Turner Carroll Gallery is exhibiting a selection of McIver’s deeply personal paintings—often self-portraiture in black-face clown makeup—that explore her vulnerabilities growing up as a Black woman and her relationship with a white man. Some pieces include journal entries that have been torn out and hand-sewn onto canvas. Her Dear God series, which McIver began during Barack Obama’s presidency as a way to express her hopes and fears, is on display at Container. Events coinciding with the show, which runs through March 10, 2023, took place at both locations.
“Container really can’t exist without our other space,” Carroll says. “They have to work together.”
Another component of realizing Container came by way of Hung Liu, the late Chinese American artist Turner Carroll represents. In 2021, Liu died from pancreatic cancer just weeks before the opening of her retrospective at the National Portrait Gallery. She was the first Asian American woman to ever have a solo show there.
Turner Carroll, who considers Liu to be the top Chinese American female artist in the world, worked with Liu’s San Francisco dealer to inventory all of her pieces and halt sales in order to keep the work from being speculatively sold to galleries.
“We worked really hard to get places like the Whitney, MoMA, the Met, and the National Portrait Gallery to get major pieces of hers while all the best work was still available,” Turner Carroll says. “At the same time, we did make money from finding the collectors to buy work, we still got our part, so we decided to invest everything we made into something that would honor her.

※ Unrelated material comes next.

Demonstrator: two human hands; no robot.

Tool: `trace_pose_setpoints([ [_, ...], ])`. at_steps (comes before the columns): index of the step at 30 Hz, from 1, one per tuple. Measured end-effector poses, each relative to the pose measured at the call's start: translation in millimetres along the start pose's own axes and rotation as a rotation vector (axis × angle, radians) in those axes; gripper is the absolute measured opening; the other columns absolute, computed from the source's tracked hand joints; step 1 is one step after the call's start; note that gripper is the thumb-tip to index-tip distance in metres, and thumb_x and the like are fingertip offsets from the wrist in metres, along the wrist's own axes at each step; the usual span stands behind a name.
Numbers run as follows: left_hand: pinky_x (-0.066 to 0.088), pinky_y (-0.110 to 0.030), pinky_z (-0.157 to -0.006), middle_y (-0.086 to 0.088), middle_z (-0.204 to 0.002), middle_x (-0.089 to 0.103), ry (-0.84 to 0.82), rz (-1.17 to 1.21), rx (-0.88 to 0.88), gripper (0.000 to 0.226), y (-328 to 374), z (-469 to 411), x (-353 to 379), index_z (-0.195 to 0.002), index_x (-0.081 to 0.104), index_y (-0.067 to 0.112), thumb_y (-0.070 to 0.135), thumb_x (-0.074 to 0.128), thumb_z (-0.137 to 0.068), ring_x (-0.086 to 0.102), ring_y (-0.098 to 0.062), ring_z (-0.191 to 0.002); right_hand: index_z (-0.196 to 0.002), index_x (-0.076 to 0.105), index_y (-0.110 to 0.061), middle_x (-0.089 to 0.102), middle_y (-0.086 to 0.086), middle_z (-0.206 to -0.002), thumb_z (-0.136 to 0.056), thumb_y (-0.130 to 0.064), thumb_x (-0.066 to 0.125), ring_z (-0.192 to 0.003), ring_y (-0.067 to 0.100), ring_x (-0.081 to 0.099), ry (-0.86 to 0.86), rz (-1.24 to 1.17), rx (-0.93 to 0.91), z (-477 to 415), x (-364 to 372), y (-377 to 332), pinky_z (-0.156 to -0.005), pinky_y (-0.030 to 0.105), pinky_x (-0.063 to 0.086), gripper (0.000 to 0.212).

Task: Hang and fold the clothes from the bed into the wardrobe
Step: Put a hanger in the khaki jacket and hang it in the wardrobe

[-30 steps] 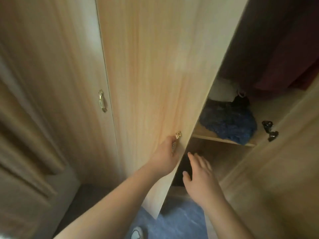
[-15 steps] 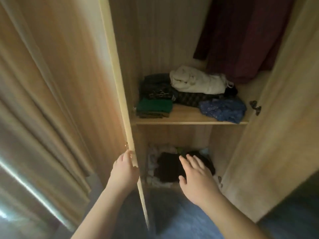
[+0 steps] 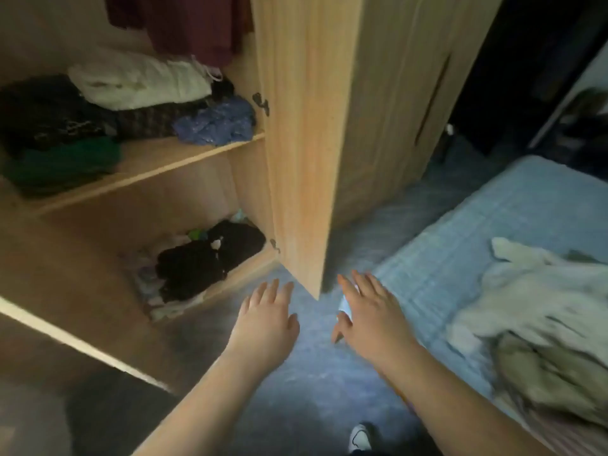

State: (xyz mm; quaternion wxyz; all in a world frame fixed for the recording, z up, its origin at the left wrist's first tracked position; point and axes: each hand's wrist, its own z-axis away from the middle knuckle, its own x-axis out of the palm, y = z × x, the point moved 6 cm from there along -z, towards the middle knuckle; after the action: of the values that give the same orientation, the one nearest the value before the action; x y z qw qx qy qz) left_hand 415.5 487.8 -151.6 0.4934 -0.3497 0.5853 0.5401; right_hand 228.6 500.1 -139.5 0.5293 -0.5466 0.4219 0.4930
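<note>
The wooden wardrobe stands open, its right door [image 3: 302, 159] swung out toward me. A shelf [image 3: 184, 159] holds folded clothes: white, dark, green and blue [image 3: 214, 125]. Dark red garments [image 3: 194, 24] hang above. Black clothes [image 3: 210, 258] lie in the bottom compartment. On the blue bed [image 3: 493, 232] at right lie a white garment [image 3: 539, 291] and a beige one [image 3: 552, 373]. My left hand [image 3: 266, 320] and my right hand [image 3: 368, 311] hover over the floor below the door's edge, fingers spread, holding nothing.
The left wardrobe door's pale edge [image 3: 82, 340] crosses the lower left. Blue carpet [image 3: 312, 373] covers the floor between wardrobe and bed. My shoe [image 3: 360, 437] shows at the bottom. A dark area lies behind the bed at the upper right.
My left hand let go of the left door, which now stands wide open. The view swung right, and the bed with its clothes came into sight. Both hands moved right.
</note>
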Motion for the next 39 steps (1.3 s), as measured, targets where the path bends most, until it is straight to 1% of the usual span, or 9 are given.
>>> trace_pose_setpoints([
  [3,0.016,-0.041,-0.121,-0.002,-0.164,0.019,-0.017,-0.026,0.165,0.061,91,-14,14,-0.154,0.022,0.029,0.041,0.043,-0.098,0.017,-0.026,-0.151,-0.154,0.023,-0.025,0.022,0.004,-0.161,-0.091,-0.046,0.048,-0.148,0.027,0.019,0.034,-0.042,0.207,49,-9,91,-0.116,0.04,0.027,0.071],
  [7,0.018,-0.039,-0.12,-0.004,-0.162,0.023,-0.085,-0.032,0.372,0.061,214,-23,49,-0.154,0.025,0.024,0.035,0.045,-0.097,0.017,-0.024,-0.15,-0.154,0.022,-0.025,0.022,0.004,-0.162,-0.094,-0.044,0.045,-0.148,0.026,0.019,0.104,-0.063,0.362,117,-24,198,-0.118,0.039,0.024,0.068],
  [11,0.02,-0.037,-0.119,-0.006,-0.162,0.024,-0.128,-0.027,0.516,0.061,344,-19,94,-0.155,0.025,0.023,0.036,0.045,-0.098,0.02,-0.024,-0.149,-0.155,0.018,-0.022,0.02,0.007,-0.162,-0.093,-0.047,0.041,-0.148,0.026,0.016,0.097,-0.037,0.49,188,-33,304,-0.12,0.038,0.02,0.07],
  [14,0.025,-0.038,-0.117,-0.005,-0.157,0.032,-0.177,0.003,0.644,0.059,440,-6,131,-0.152,0.031,0.02,0.033,0.047,-0.098,0.027,-0.023,-0.145,-0.153,0.022,-0.02,0.026,0.008,-0.159,-0.088,-0.046,0.035,-0.145,0.027,0.023,0.105,-0.004,0.571,239,-38,378,-0.118,0.039,0.023,0.071],
  [18,0.037,-0.037,-0.108,-0.004,-0.142,0.049,-0.226,0.035,0.771,0.053,539,12,170,-0.145,0.042,0.017,0.026,0.052,-0.093,0.042,-0.024,-0.133,-0.15,0.03,-0.019,0.034,0.006,-0.153,-0.086,-0.038,0.041,-0.141,0.027,0.027,0.123,-0.078,0.679,287,-35,459,-0.114,0.041,0.03,0.068],
  [22,0.039,-0.037,-0.106,-0.002,-0.137,0.052,-0.267,0.075,0.802,0.056,596,14,194,-0.144,0.043,0.017,0.022,0.053,-0.089,0.046,-0.023,-0.128,-0.151,0.028,-0.021,0.032,0.004,-0.156,-0.089,-0.04,0.043,-0.145,0.025,0.022,0.105,-0.161,0.713,308,-24,511,-0.117,0.042,0.024,0.066],
  [27,0.04,-0.039,-0.106,-0.004,-0.14,0.052,-0.321,0.074,0.78,0.059,639,-6,225,-0.145,0.043,0.018,0.024,0.053,-0.087,0.046,-0.025,-0.129,-0.146,0.035,-0.021,0.039,0.005,-0.15,-0.086,-0.036,0.045,-0.141,0.024,0.028,0.125,-0.195,0.699,299,-17,561,-0.115,0.042,0.031,0.062],
  [35,0.044,-0.039,-0.099,-0.006,-0.138,0.053,-0.501,0.034,0.77,0.061,692,-69,306,-0.143,0.041,0.02,0.036,0.044,-0.084,0.047,-0.027,-0.127,-0.149,0.034,-0.017,0.037,0.007,-0.153,-0.091,-0.036,0.047,-0.141,0.026,0.028,0.036,-0.239,0.877,283,22,656,-0.116,0.041,0.028,0.063],
  [39,0.045,-0.039,-0.099,-0.006,-0.137,0.053,-0.635,0.045,0.777,0.054,721,-107,357,-0.142,0.041,0.02,0.028,0.046,-0.089,0.048,-0.026,-0.124,-0.145,0.038,-0.016,0.046,0.007,-0.144,-0.09,-0.032,0.051,-0.133,0.027,0.039,-0.017,-0.266,0.998,271,35,720,-0.108,0.042,0.037,0.059],
])
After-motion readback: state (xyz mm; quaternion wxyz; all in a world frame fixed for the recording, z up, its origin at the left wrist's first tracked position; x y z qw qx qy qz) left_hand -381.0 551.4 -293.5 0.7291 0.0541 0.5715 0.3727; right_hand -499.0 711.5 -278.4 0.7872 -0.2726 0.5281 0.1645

We took that exact amount of money, and we bought this building.
“We decided we would show work that we believed in so strongly—without limitations of how much it cost to bring the work here or how much effort or how long it took us—essentially with no commercial interest… and, like [Liu], we have a very strong interest in representing people who are war refugees, people of color, women, people who are marginalized in any way.”
A selection of Liu’s work, echoing her retrospective at the National Portrait Gallery, will be shown at Container beginning July 28, 2023. Pieces created by Robert Rauschenberg in China in the 1980s, when Liu was living there, will also be included. Turner Carroll tells how Liu encountered Rauschenberg at the Venice Biennale in 1989 and only had her Chinese passport on hand but wanted his autograph—so he signed her passport and told her, “This is your visa to the art world.”
“In some cases, artists of color have never had the opportunity to show [their work], so they are way behind the ‘old white guys,’” Turner Carroll says. “We are curating some shows of women of color alongside the old white guys so that they then are perceived as equal, kind of a shortcut to elevating their stature.”
This year, Container will also show geometric abstraction pieces by New Mexico-based artist Mokha Laget, life-size sculptures depicting the bodies of slaves in Cash Crop by Stephen Hayes, and a “printmaking performance” by Martin Begaye.
“I love the idea of a building made of containers that have been all over the world as a vessel to hold all of these different things together,” Carroll says.